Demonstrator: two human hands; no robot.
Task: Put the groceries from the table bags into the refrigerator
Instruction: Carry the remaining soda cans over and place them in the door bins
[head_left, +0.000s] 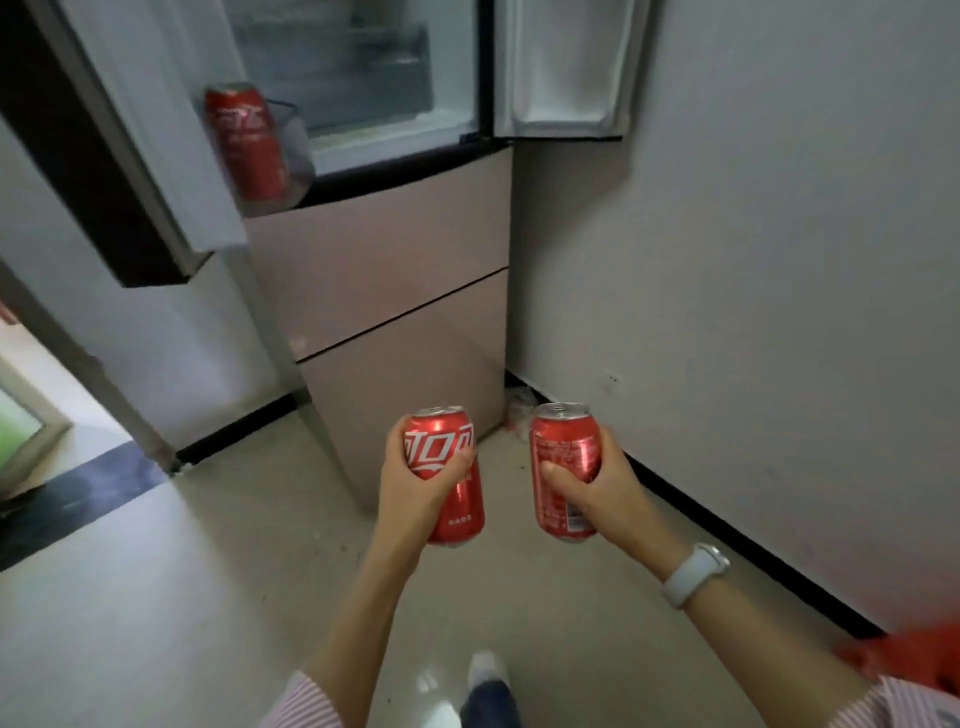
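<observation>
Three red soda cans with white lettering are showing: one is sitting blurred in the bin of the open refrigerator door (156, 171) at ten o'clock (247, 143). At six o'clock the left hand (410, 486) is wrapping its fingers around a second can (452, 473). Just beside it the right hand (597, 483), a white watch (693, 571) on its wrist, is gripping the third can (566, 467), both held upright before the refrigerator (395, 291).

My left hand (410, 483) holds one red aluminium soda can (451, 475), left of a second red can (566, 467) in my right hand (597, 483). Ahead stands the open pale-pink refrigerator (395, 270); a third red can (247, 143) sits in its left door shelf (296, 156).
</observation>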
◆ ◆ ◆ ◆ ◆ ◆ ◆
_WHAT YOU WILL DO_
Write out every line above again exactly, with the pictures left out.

_TASK RESPONSE_
Demonstrator: two human hands; no robot.
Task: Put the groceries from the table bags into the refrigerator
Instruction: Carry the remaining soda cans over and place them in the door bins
[head_left, +0.000s] 
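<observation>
Three red soda cans with white lettering are showing: one is sitting blurred in the bin of the open refrigerator door (156, 171) at ten o'clock (247, 143). At six o'clock the left hand (410, 486) is wrapping its fingers around a second can (452, 473). Just beside it the right hand (597, 483), a white watch (693, 571) on its wrist, is gripping the third can (566, 467), both held upright before the refrigerator (395, 291).

My left hand (410, 483) holds one red aluminium soda can (451, 475), left of a second red can (566, 467) in my right hand (597, 483). Ahead stands the open pale-pink refrigerator (395, 270); a third red can (247, 143) sits in its left door shelf (296, 156).
</observation>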

There's no more to this exercise.